Rachel Reeves is reportedly preparing to target high-earning professionals including lawyers and accountants in her bid to close a multibillion-pound gap in the public finances. 

The Chancellor is considering a new levy on limited liability partnerships (LLPs) that could raise around £2bn when she delivers her first Budget on November 26.

The proposed change would see LLPs – used by an estimated 190,000 people across the UK – brought into the scope of employers’ National Insurance for the first time. At present, partners in these firms are classed as self-employed and do not pay the charge. 

The Telegraph reports that the Treasury is reviewing the plan following a report from the Centre for the Analysis of Taxation, which described the exemption as an “accident of history” and called for the introduction of “partnership NICs”.

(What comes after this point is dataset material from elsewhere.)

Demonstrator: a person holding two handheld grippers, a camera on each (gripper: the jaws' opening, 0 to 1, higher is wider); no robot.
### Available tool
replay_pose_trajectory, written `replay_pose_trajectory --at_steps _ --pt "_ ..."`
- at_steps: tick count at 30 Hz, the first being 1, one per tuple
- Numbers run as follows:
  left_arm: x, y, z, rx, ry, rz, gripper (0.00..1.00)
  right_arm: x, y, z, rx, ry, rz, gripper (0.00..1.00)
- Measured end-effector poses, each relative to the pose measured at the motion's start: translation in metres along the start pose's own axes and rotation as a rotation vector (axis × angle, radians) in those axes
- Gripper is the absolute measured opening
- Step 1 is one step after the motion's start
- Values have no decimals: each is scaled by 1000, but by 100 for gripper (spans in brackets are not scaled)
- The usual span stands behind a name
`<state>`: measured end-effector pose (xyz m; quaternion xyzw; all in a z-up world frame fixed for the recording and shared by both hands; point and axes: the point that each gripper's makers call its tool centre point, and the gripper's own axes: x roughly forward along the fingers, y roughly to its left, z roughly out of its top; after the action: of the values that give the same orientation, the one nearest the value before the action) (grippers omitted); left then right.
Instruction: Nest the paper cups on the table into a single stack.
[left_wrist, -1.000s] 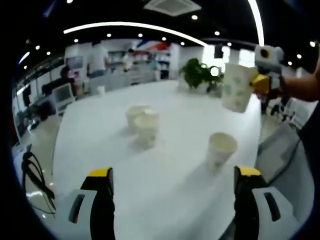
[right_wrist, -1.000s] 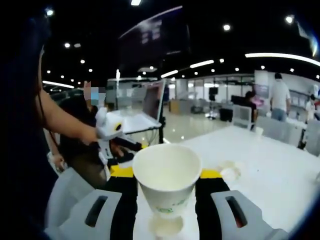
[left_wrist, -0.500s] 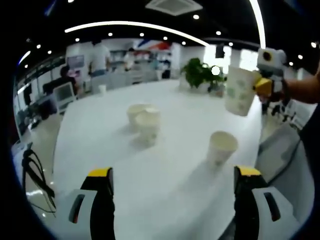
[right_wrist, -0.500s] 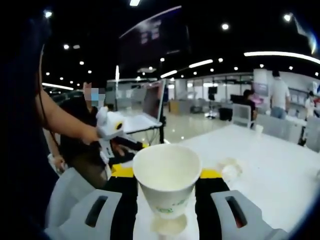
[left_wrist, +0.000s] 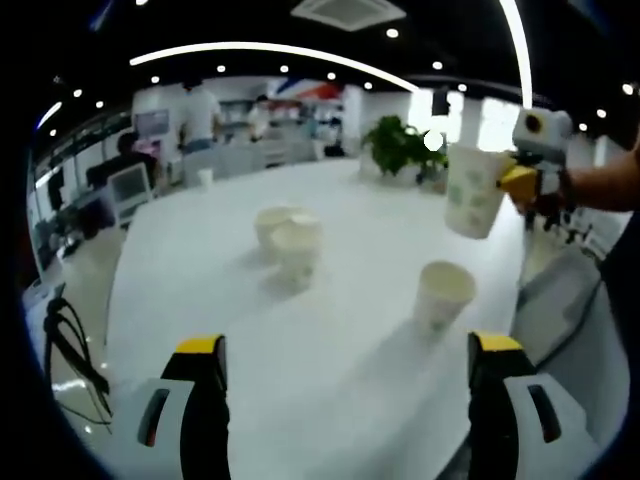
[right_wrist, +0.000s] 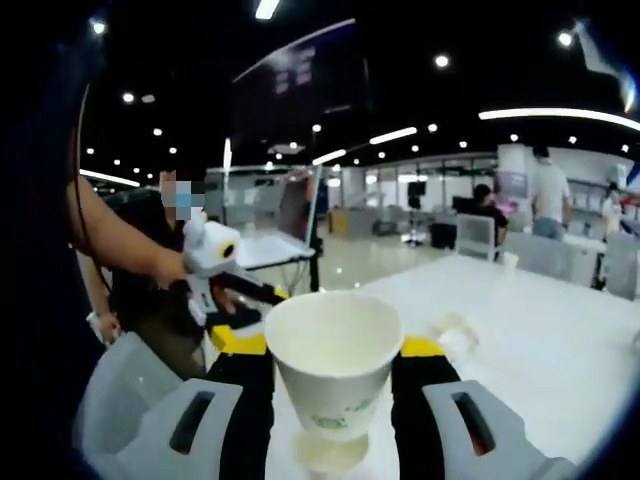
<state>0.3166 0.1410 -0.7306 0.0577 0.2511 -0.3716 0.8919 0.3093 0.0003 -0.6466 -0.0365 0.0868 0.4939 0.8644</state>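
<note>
My right gripper (right_wrist: 334, 350) clamps an empty cup (right_wrist: 333, 370), held in the air above the table (left_wrist: 350, 240). My left gripper (left_wrist: 347, 350) hangs released over the table's near edge. Its view adds three more cups: a lone cup (left_wrist: 442, 296) and a touching pair (left_wrist: 287, 236).

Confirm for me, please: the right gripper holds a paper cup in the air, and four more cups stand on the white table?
Not quite: three cups stand on the white table, not four, as the left gripper view shows: a touching pair and a single cup. The right gripper does hold a paper cup in the air.
</note>
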Motion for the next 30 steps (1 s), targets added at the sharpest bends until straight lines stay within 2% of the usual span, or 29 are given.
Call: replay_pose_trajectory --at_steps 18,30 --pt "-2 0 -7 -4 15 3 100 9 3 -25 41 -4 -7 42" --pt "-5 1 -8 -7 16 8 100 13 2 -56 63 38 -24 42"
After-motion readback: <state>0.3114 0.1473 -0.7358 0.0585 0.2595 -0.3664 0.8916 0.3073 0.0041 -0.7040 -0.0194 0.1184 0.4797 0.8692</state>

The move would form part of a wider package of tax rises aimed at those with “the broadest shoulders” as the Government struggles to contain borrowing. 

Reeves has blamed a “black hole” of up to £20billion on the economic impact of Brexit, saying she must now raise more revenue than originally planned. 

Ms Reeves said: "We also know – and the OBR, I think, is going to be pretty frank about this – that things like austerity, the cuts to capital spending and Brexit, have had a bigger impact on our economy than even was projected back then.

“That’s why we are unashamedly rebuilding our relations with the European Union to reduce some of those costs.”

Opponents have accused the chancellor of using Brexit as a scapegoat for rising borrowing. Nigel Farage branded her comments “lame excuses from a failing Chancellor”, while Tory shadow chancellor Mel Stride said: “Rachel Reeves has lost control of the public finances".